AI is going to reshape the global economy one way or another, maybe for better, maybe for worse. But if the Chinese come out ahead of us economically in the process, pretty much all non-Chinese will suffer because that is how they operate their state, and their economy is an instrument of their state.
And yes -- if you are also non-Chinese -- in the long run one way or another this will hit you in the pocketbook too; sooner or later a shift in global commerce will increase your cost of living.
- very little of this has ever extended outside Chinese borders, apart from the extraterritorial policing of Chinese nationals; they've not "gone global" in the way the US did
- the current US faction is also trying to work towards an ethnostate, and has turned hard against non-USians and increasingly against non-white US nationals: https://edition.cnn.com/2024/05/01/politics/trump-immigratio...
As a Brit:
"it so happens that I was born not [American] and have no ancestry in [America], and the preponderance of evidence over the last few decades shows that the result of this, is that [American billionaires] will pretty much never "share the wealth" with me in any meaningful form." Moreover, American and Russian billionaires have shown substantial interest in making the politics of my home country much worse.
> By all accounts, I should be a neofeudalist.
That kind of language is a neofeudalist cliche, "us vs them" while conveniently not mentioning the billionaire overclass.
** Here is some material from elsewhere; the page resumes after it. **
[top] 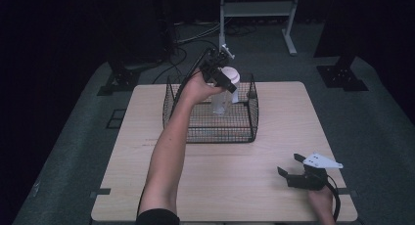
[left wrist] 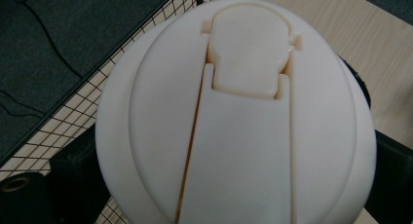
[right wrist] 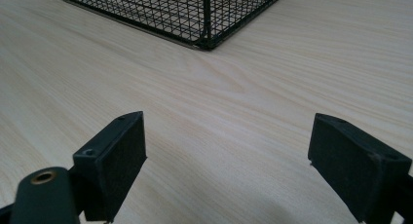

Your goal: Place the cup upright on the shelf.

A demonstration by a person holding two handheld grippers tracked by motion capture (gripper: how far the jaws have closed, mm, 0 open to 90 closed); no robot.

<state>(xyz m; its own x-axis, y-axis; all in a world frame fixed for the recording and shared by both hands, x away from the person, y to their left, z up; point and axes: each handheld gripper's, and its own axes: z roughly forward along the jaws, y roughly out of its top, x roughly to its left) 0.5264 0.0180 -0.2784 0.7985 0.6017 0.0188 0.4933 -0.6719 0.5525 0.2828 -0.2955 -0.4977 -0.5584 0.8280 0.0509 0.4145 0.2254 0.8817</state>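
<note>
Currently left claw (top: 226,80) pinches the bottle (top: 222,99) near its lid (left wrist: 238,117), upright, hanging over the basket (top: 252,122), directly below. Right claw (top: 292,170) rests spread on the bench (top: 235,176), well apart.

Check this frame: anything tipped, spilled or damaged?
Nothing stands out. The left gripper holds the clear bottle by its white lid roughly upright over the wire basket; no spill is visible. The right gripper rests open on the table.
</note>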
This idea that the morals of the people making investments is in any way relevant is a bit of a misframe. Investors are capable of any evil, the default position is of surprise if one of them is investing out of some sense of responsibility. The point of the economic system is it channels some of the most ghoulish and horrible people to do good as an accidental side effect of their mad rush to wealth and power. Works really well, on average everyone wins.
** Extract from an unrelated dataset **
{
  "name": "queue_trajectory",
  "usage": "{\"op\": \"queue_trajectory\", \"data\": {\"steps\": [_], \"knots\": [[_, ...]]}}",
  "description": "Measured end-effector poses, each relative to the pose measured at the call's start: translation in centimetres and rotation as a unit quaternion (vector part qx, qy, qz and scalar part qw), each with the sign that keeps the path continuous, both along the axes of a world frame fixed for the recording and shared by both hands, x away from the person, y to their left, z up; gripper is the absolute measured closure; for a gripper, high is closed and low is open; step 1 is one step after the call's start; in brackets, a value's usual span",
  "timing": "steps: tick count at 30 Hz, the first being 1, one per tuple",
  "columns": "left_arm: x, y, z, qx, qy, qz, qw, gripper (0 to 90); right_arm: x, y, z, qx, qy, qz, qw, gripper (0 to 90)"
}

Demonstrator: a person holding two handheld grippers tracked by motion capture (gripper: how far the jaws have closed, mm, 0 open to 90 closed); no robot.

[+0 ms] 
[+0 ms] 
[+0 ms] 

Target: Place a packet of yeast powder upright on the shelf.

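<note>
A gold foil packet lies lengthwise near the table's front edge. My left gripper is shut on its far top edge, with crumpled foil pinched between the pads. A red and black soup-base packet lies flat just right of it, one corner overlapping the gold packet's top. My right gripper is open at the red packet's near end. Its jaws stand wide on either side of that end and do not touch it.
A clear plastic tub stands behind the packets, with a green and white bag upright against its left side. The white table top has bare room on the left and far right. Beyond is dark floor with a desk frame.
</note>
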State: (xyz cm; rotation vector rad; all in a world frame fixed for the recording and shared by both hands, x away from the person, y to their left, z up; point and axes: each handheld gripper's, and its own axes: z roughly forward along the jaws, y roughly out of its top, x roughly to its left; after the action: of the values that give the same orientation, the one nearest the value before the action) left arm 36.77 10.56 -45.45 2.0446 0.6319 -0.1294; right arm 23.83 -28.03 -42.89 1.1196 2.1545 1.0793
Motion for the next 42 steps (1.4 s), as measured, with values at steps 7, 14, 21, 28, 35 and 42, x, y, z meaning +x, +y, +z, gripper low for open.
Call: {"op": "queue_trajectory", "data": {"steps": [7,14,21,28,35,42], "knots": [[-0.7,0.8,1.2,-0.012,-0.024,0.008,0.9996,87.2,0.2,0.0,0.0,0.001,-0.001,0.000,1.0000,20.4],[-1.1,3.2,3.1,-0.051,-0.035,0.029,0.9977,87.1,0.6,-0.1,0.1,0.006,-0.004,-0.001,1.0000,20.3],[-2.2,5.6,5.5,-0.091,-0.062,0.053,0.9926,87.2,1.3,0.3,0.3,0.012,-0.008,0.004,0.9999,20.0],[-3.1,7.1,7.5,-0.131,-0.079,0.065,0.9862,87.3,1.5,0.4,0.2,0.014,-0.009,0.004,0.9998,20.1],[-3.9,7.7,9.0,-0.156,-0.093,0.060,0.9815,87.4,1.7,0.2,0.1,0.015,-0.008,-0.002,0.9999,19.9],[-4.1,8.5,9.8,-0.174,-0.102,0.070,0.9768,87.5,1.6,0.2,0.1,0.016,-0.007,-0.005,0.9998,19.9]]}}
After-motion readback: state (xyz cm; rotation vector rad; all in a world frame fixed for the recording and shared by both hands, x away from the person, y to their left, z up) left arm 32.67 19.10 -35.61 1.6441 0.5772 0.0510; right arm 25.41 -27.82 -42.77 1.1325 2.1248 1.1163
I'd say that we might both agree that the US economy is currently heavily dependent on the circular jerking of numbers between AI boosters .. remains to be seen what the average person gets to eat from slops.
It's weird to expect anyone never to make a wrong step in their life, though I can see where this kind of armchair activism tends to be very popular (i.e. on social media)
All US is doing is taking brunt of the cost of developing it
People passionate by science see rockets to go to mars, politicians see missiles and spy satellites.
I have a conviction that this was the intention all along. I really hope to be wrong about of this and there is a super good guy who will step up and stop all this nonsense.
I agree that the world where AI is a tool that everybody should have real access too should be the way, but history shows that power never came without oppression. Majority of people took all the risks as paranoia and/or do not have enough understanding.
The moment those tools became slightly better, they started to being used against the wills of everyone who helped building them.
We should stop believing that those folks in charge are good guys or simply doing mistakes. They are doing exactly what they have been working on for 10+ more years.